NMPF and USDEC also would like the agreement to rein in the “maze of licensing and certification requirements” that obstructs U.S. dairy product exports to the EU, Morris said. U.S. exporters face “a constantly moving target to access the EU market,” she said.
Cranberry industry consultant Bryant Christie’s Matt Lantz called on the EU to eliminate duties on imports of U.S. cranberries as it is has for those from Canada and Chile. Those duties hamper a $212 million export market, which accounts for more than 30 percent of the U.S. cranberry crop. California’s Blue Diamond Growers asked for elimination of EU duties on almonds imported from the U.S.
American Seed Trade Association CEO Andrew W. LaVigne said ASTA and the European Seed Association jointly support harmonization of phytosanitary standards that often disrupt seed movement and agreement on a common protocol for sampling and testing for biotech traits. Doug Nelson, senior adviser for trade, intellectual property and strategic issues for CropLife America, advocated an agreement that required the same risk assessment procedures of both parties. A 2009 change in EU pesticide regulations that accepts risk as the only criteria, ignoring benefits, likely contravenes its obligations under WTO agreements, he said. “It is vital that no TTIP agreement ignores legally binding WTO rules,” Nelson added.

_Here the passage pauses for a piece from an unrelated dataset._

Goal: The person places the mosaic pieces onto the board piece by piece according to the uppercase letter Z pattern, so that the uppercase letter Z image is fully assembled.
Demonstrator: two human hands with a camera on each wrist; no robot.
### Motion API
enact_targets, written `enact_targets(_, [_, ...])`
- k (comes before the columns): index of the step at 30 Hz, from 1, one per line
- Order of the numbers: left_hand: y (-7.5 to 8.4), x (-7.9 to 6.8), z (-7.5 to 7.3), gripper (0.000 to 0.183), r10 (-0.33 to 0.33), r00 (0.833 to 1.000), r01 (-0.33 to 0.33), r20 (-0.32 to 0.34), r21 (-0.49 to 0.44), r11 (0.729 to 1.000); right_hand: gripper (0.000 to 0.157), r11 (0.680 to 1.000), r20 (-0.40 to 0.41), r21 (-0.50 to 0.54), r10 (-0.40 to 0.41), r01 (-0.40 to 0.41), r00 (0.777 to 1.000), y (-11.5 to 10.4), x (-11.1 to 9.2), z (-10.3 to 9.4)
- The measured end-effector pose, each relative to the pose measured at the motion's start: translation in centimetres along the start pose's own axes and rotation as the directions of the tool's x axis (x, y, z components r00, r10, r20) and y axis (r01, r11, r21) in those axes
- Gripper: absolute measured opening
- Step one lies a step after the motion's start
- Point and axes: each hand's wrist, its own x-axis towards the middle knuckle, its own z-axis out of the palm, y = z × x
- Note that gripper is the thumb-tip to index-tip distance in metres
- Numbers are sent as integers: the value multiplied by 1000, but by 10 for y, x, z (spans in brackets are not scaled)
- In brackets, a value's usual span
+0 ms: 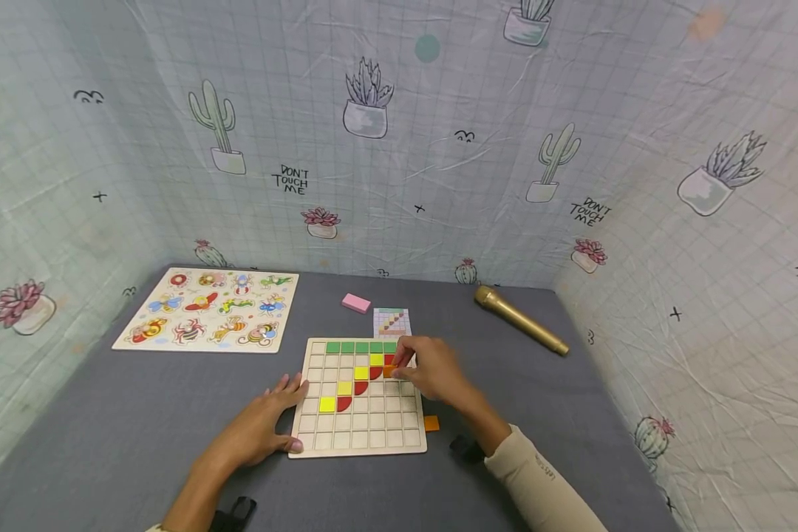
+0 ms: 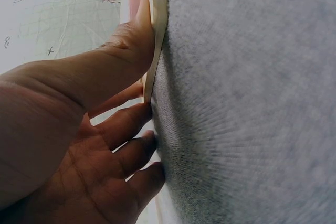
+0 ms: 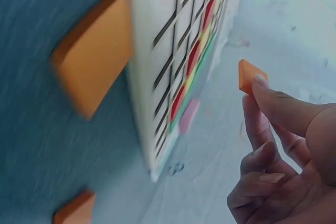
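A square wooden grid board (image 1: 372,421) lies flat, with green tiles (image 1: 348,347) along its far row and yellow squares (image 1: 327,404) and red quarter-round tiles (image 1: 343,403) in diagonal steps. My right hand (image 1: 431,367) pinches an orange square tile (image 3: 251,75) between thumb and forefinger, held over the board's right part. Spread along the left edge, my left hand (image 1: 259,426) rests its thumb (image 2: 137,24) on the near left corner while its other fingers touch the side. Another orange tile (image 1: 431,423) lies against the board's right edge.
A small pattern card (image 1: 392,322) lies behind the board, beside a pink block (image 1: 355,303). An insect puzzle board (image 1: 206,309) is at the back left, and a gold microphone (image 1: 522,320) at the back right. One more orange piece (image 3: 76,211) shows in the right wrist view.
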Motion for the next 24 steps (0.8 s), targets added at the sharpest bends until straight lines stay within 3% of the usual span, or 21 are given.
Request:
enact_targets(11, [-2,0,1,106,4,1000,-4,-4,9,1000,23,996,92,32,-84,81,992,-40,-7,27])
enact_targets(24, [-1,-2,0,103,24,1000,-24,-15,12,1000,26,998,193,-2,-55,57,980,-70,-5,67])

The EU view of food safety regulation was endorsed by several U.S. activist groups that have long advocated the use of an undefined “precautionary principle” rather than the established risk assessment practice employed by U.S. regulators and endorsed by most U.S. industry.
“It will be politically impossible to sell an agreement that rolls back EU food safety standards as industry in the U.S. wants to do,” said Bill Waren, a Friends of the Earth trade analyst. “If global meat and feed industry interests have their way, the U.S. will lower its safety standards for imported beef, leading to an increased risk of mad cow disease in this country.”
Kathy Ozer, executive director of the National Family Farm Coalition, worried that an agreement might override state and local decisions. The recent ban on biotech crops adopted by two Oregon counties and Vermont’s biotech food label law “should not be undermined by TTIP,” she said. The kind of TTIP favored by U.S. negotiators and industry “could threaten hard-won food safety and environmental protection,” said Debbie Barker, international director of the Center for Food Safety. “Many believe that the central aim of TTIP is to dismantle food safety regulations that get in the way of corporate profit,” she said. “CFS rejects any lowering of food safety standards.”